◆ **Task prompt**
Which of the lines below mention the word "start"? Pull each one out.

◆ **The data**
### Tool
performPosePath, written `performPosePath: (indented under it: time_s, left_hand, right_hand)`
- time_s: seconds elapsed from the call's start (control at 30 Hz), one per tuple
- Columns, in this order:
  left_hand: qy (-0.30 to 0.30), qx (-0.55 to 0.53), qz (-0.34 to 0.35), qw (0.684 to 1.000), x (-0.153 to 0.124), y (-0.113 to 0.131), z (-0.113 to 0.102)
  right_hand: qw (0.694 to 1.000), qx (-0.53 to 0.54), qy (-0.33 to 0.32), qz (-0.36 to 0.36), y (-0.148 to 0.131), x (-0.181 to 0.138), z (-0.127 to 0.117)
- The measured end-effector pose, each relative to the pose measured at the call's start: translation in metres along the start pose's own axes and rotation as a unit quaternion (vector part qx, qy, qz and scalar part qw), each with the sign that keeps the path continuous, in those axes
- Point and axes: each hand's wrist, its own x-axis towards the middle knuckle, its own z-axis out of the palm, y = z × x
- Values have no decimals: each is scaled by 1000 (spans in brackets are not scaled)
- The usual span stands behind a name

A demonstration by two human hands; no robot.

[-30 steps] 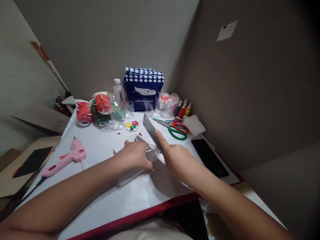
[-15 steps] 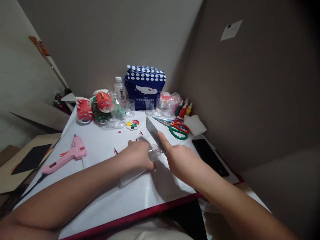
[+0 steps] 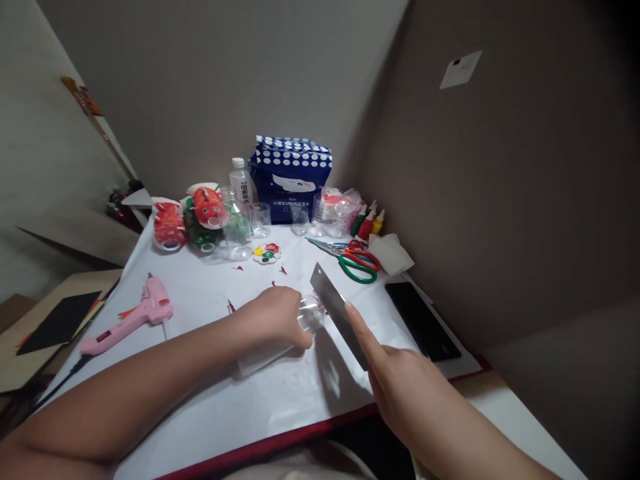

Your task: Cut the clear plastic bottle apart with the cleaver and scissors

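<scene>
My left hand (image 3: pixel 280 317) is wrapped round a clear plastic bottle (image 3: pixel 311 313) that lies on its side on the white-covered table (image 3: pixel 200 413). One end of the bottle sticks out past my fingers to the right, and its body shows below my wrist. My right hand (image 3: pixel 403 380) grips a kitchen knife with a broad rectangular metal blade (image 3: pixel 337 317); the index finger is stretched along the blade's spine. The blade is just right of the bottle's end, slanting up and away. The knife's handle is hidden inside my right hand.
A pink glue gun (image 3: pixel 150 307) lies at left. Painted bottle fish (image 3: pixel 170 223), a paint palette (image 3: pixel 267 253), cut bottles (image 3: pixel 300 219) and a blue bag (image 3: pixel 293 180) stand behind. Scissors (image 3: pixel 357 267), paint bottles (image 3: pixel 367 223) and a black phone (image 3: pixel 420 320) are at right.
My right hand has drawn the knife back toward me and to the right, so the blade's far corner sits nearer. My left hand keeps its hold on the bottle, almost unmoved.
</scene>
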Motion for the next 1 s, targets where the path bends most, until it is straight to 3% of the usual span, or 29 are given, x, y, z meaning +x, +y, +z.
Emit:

◆ **Worked solution**
- time_s: seconds elapsed from the call's start (control at 30 Hz), one per tuple
- The measured end-effector pose, each relative to the pose measured at the call's start: translation in metres along the start pose's own axes and rotation as a unit quaternion (vector part qx, qy, qz and scalar part qw), each with the sign that keeps the path continuous, in those axes

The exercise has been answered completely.